Kadra, jaką na wstępie przygotowań dysponuje szkoleniowiec żywczanek Robert Sołtysek, w znacznej mierze różni się od tej z sezonu poprzedniego, ale i tej, którą Mitech będzie rywalizował w lidze. W gronie trenujących zabrakło Aleksandry Nieciąg i Lucie Suskova, które zgodnie z naszymi wcześniejszymi doniesieniami zmieniły kluby, opuszczając Żywiec odpowiednio na rzecz ekstraligowych klubów z Krakowa i Sosnowca. Barw Mitechu bronić nie będzie także najprawdopodobniej Katarzyna Rozmus, aktualnie znajdująca się na etapie poszukiwania nowego pracodawcy.

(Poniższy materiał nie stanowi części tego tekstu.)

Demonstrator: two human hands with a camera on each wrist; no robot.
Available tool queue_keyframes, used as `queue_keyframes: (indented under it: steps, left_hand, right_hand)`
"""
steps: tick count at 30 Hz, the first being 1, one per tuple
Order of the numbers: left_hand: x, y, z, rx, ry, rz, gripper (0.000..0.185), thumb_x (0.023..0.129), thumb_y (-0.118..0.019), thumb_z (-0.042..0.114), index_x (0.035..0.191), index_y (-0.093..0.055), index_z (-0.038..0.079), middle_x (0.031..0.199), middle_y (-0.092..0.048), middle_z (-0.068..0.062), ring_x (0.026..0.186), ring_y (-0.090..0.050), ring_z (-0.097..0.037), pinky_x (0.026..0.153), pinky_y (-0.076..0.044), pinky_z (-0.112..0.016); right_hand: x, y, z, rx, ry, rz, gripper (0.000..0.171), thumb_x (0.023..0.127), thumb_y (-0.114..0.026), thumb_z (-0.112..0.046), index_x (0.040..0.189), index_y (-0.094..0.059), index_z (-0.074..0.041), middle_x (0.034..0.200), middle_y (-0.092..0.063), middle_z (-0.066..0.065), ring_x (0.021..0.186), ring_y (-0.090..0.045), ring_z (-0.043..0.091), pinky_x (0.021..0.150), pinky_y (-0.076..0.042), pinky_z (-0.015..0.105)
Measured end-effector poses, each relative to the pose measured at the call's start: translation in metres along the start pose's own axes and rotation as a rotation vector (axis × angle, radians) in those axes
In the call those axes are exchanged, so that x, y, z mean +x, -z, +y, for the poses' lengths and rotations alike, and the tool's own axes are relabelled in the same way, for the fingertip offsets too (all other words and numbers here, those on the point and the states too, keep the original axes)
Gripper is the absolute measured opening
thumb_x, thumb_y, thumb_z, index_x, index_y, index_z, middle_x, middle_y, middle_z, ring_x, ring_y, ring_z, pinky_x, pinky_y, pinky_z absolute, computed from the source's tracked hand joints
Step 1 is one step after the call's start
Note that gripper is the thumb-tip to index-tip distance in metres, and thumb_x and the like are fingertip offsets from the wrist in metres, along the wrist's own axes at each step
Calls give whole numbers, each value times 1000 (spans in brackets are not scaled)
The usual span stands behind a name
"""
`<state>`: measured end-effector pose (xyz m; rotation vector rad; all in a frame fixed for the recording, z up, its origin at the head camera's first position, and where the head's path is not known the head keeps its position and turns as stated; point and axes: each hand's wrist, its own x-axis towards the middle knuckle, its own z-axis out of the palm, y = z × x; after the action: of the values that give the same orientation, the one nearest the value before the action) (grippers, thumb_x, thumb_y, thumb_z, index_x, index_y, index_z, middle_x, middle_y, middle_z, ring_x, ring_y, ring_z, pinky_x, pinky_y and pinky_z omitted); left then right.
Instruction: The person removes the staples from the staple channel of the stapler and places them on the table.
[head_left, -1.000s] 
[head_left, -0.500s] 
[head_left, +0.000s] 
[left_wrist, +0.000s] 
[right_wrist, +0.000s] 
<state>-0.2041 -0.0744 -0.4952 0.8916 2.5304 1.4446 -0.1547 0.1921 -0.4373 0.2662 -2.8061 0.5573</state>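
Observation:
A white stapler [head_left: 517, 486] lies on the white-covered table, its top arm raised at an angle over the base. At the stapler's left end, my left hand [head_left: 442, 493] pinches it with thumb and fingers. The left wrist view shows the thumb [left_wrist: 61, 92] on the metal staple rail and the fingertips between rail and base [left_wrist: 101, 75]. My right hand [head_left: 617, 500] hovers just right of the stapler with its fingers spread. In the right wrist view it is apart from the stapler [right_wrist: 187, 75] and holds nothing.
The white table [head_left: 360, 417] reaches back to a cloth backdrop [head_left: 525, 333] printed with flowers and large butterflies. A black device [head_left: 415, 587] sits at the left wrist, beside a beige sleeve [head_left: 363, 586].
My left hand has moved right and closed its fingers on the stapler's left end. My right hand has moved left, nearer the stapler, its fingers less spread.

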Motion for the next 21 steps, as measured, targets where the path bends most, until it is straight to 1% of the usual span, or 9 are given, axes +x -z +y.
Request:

Przygotowania z ekipą z Żywca rozpoczęły za to zawodniczki testowane w liczbie aż 6. W komplecie jutro w Wieprzu o godzinie 11:00 zaprezentują się w grze kontrolnej przeciwko Czarnym Sosnowiec, a od poniedziałku spróbują przekonać do siebie trenera Sołtyska podczas zgrupowaniu w Węgierskiej Górce. – Przyglądamy się tym piłkarkom. Chcemy, aby popracowały z nami na obozie, po nim zdecydujemy o ich przydatności do drużyny – klaruje Sołtysek. Wówczas też wśród piłkarek do pełnej dyspozycji będzie bramkarka Marta Rybacka, jedyna z „pewniaczek” wzmacniających Mitech na ten moment.

Na okres urlopowy zawodniczki otrzymały rozpiskę treningów indywidualnych. Po zaliczonej już wstępnej fazie, głównie z elementami motorycznymi, od obozu zainicjują właściwą pracę. – Oprócz strony fizycznej będziemy pracowali nad zgraniem drużyny, grą w obronie, co było naszą bolączką w poprzedniej rundzie, jak również organizacją gry – zaznacza szkoleniowiec żywieckiej drużyny, która nadchodzące zgrupowanie zwieńczy sparingiem z rywalem dotąd nieustalonym.